Although the entries contain pictures, only their text goes into the copy, set down exactly.

# # # #

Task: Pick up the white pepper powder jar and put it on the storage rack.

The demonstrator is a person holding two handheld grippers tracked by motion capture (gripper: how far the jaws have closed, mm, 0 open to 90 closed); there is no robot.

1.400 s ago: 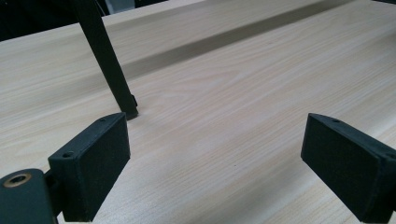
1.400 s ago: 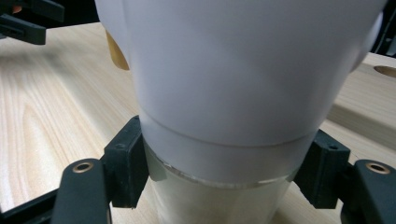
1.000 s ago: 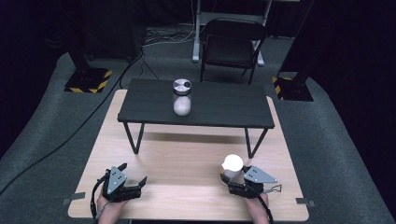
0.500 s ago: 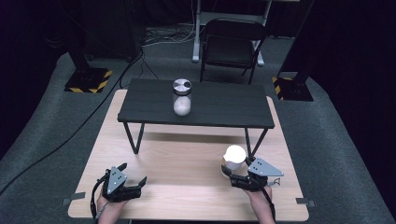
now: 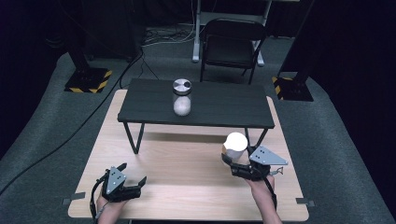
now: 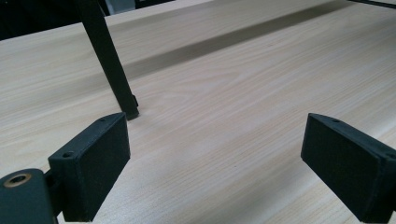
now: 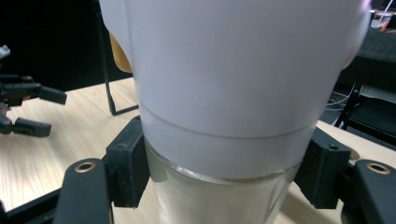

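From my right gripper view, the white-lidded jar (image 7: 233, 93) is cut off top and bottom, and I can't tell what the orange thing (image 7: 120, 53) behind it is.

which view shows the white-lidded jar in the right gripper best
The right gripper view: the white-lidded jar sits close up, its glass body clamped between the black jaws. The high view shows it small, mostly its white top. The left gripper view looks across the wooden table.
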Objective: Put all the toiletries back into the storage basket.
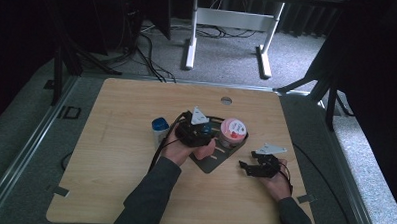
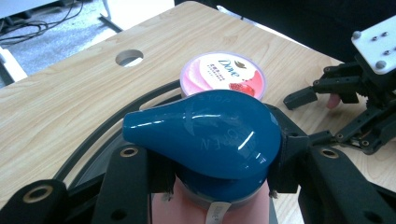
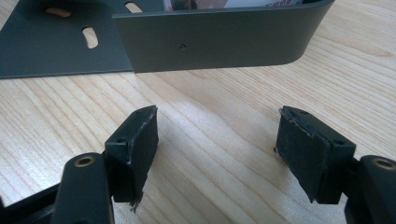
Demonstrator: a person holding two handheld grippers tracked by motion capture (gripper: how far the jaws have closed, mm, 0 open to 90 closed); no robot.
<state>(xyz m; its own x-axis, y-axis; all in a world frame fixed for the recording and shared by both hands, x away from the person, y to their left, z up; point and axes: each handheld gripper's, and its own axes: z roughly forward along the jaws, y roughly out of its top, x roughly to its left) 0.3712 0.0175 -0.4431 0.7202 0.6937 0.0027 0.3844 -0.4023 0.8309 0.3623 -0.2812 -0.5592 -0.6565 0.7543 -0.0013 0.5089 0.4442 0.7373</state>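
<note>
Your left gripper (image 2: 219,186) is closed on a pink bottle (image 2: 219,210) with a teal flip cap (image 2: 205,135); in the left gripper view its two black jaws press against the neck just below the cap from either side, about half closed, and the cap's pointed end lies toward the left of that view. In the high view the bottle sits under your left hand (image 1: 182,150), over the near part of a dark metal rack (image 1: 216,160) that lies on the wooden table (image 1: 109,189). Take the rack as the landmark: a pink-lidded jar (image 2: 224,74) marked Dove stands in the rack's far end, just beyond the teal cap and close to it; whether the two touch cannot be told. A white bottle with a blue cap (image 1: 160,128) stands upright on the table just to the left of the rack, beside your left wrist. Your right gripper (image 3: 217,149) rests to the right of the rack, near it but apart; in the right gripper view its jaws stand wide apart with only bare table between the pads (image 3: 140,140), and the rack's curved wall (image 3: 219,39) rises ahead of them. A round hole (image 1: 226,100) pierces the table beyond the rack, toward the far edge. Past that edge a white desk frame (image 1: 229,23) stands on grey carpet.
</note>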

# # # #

## Task output
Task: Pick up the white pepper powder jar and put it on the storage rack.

The demonstrator is a person holding two handheld grippers tracked by motion capture (gripper: how far the jaws have closed, mm, 0 open to 90 closed); there is no robot.

1.400 s ago: 
1.400 s ago: 
1.000 s ago: 
0.500 s ago: 
now: 
now: 
now: 

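From my right gripper view, the white-lidded jar (image 7: 233, 93) is cut off top and bottom, and I can't tell what the orange thing (image 7: 120, 53) behind it is.

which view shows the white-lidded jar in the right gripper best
The right gripper view: the white-lidded jar sits close up, its glass body clamped between the black jaws. The high view shows it small, mostly its white top. The left gripper view looks across the wooden table.
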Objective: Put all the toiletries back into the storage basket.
Demonstrator: a person holding two handheld grippers tracked by motion capture (gripper: how far the jaws have closed, mm, 0 open to 90 closed); no robot.
<state>(xyz m; its own x-axis, y-axis; all in a world frame fixed for the recording and shared by both hands, x away from the person, y to their left, z up; point and axes: each handheld gripper's, and its own axes: z roughly forward along the jaws, y roughly out of its top, x roughly to its left) 0.3712 0.0175 -0.4431 0.7202 0.6937 0.0027 0.3844 -0.4023 0.8309 0.3623 -0.2812 -0.5592 -0.6565 0.7543 -0.0013 0.5089 0.4442 0.7373</state>
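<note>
Your left gripper (image 2: 219,186) is closed on a pink bottle (image 2: 219,210) with a teal flip cap (image 2: 205,135); in the left gripper view its two black jaws press against the neck just below the cap from either side, about half closed, and the cap's pointed end lies toward the left of that view. In the high view the bottle sits under your left hand (image 1: 182,150), over the near part of a dark metal rack (image 1: 216,160) that lies on the wooden table (image 1: 109,189). Take the rack as the landmark: a pink-lidded jar (image 2: 224,74) marked Dove stands in the rack's far end, just beyond the teal cap and close to it; whether the two touch cannot be told. A white bottle with a blue cap (image 1: 160,128) stands upright on the table just to the left of the rack, beside your left wrist. Your right gripper (image 3: 217,149) rests to the right of the rack, near it but apart; in the right gripper view its jaws stand wide apart with only bare table between the pads (image 3: 140,140), and the rack's curved wall (image 3: 219,39) rises ahead of them. A round hole (image 1: 226,100) pierces the table beyond the rack, toward the far edge. Past that edge a white desk frame (image 1: 229,23) stands on grey carpet.
</note>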

That wraps up the answer.